* **Exercise directions**
Below is a listing to repeat exactly, with its pictures left out.

* **Information shown**
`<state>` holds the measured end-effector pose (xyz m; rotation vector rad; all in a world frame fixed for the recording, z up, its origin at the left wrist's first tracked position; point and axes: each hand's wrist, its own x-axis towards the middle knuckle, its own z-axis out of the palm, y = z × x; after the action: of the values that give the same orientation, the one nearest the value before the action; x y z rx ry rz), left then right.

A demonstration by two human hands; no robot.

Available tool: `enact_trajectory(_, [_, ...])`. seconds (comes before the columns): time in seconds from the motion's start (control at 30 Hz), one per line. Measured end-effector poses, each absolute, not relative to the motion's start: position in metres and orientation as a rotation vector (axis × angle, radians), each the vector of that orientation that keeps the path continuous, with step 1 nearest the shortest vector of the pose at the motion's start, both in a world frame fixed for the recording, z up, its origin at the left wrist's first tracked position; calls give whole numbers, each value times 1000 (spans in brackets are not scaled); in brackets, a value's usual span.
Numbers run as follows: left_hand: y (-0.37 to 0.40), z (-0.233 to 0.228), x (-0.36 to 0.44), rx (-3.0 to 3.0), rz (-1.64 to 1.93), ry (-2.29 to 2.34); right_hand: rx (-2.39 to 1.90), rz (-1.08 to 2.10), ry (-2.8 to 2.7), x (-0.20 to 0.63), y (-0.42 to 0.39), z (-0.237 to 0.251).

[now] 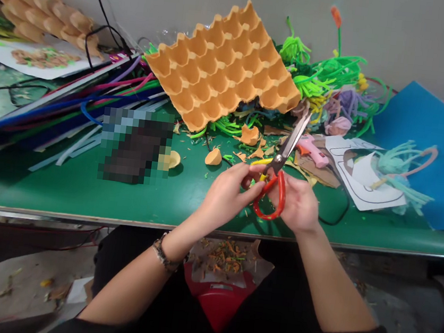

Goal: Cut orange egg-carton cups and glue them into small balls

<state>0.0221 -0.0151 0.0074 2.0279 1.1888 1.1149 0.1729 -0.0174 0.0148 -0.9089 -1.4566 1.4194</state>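
Observation:
My left hand (229,191) is closed, its fingertips pinching a short yellow pipe cleaner (261,161). Close beside it, my right hand (297,203) is half curled with the red-handled scissors (281,201) in it. The blades point up and away, toward the back of the table. My fingertips nearly meet behind the handles, so part of the grip is hidden. Left of my hands, a cut egg-carton cup (213,157) and a pale small cup (173,159) lie on the green table (185,205). A torn carton piece (249,135) lies farther back.
A large egg tray (225,65) leans over green pipe-cleaner bundles (316,78). A pink glue gun (312,151) lies behind my right hand. White paper cutouts (381,179) and a blue sheet (424,147) are at right. Long pipe cleaners (64,103) spread at left. A red scrap bin (221,297) stands below.

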Motion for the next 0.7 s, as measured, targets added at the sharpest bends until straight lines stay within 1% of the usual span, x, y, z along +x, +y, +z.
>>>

* **Exercise response**
`<state>` holds the measured end-effector pose (xyz m; rotation vector rad; all in a world frame fixed for the recording, z up, its origin at the left wrist's first tracked position; point and axes: each hand's wrist, its own x-axis towards the middle knuckle, its own z-axis out of the palm, y = z × x; after the action: of the values that give the same orientation, the one nearest the value before the action; x y z rx ry rz), left then right.

A demonstration by two human hands; no robot.

Available tool: `enact_trajectory(_, [_, ...])`. seconds (comes before the columns): time in seconds from the motion's start (control at 30 Hz), one per line. Measured end-effector poses, each absolute, not relative to the motion's start: position in metres and orientation as a rotation vector (axis × angle, radians), each the vector of that orientation that keeps the path continuous, with step 1 nearest the shortest vector of the pose at the motion's start, both in a world frame fixed for the recording, z up, its origin at the left wrist's first tracked position; calls give whole numbers, each value times 1000 (spans in brackets are not scaled); in brackets, a value's usual span.
Numbers run as follows: left_hand: y (-0.37 to 0.40), z (-0.233 to 0.228), x (-0.36 to 0.44), rx (-3.0 to 3.0), rz (-1.64 to 1.93), ry (-2.29 to 2.34); right_hand: rx (-2.39 to 1.90), rz (-1.08 to 2.10), ry (-2.8 to 2.7), x (-0.20 to 0.63), y (-0.42 to 0.39), z (-0.237 to 0.251).

[now] 

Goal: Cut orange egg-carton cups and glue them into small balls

<state>0.0221 -0.0151 0.0074 2.0279 1.1888 1.1149 0.1729 -0.0174 0.0148 -0.9089 -1.4566 1.4194</state>
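Observation:
My left hand (229,191) is closed, its fingertips pinching a short yellow pipe cleaner (261,161). Close beside it, my right hand (297,203) is half curled with the red-handled scissors (281,201) in it. The blades point up and away, toward the back of the table. My fingertips nearly meet behind the handles, so part of the grip is hidden. Left of my hands, a cut egg-carton cup (213,157) and a pale small cup (173,159) lie on the green table (185,205). A torn carton piece (249,135) lies farther back.
A large egg tray (225,65) leans over green pipe-cleaner bundles (316,78). A pink glue gun (312,151) lies behind my right hand. White paper cutouts (381,179) and a blue sheet (424,147) are at right. Long pipe cleaners (64,103) spread at left. A red scrap bin (221,297) stands below.
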
Motion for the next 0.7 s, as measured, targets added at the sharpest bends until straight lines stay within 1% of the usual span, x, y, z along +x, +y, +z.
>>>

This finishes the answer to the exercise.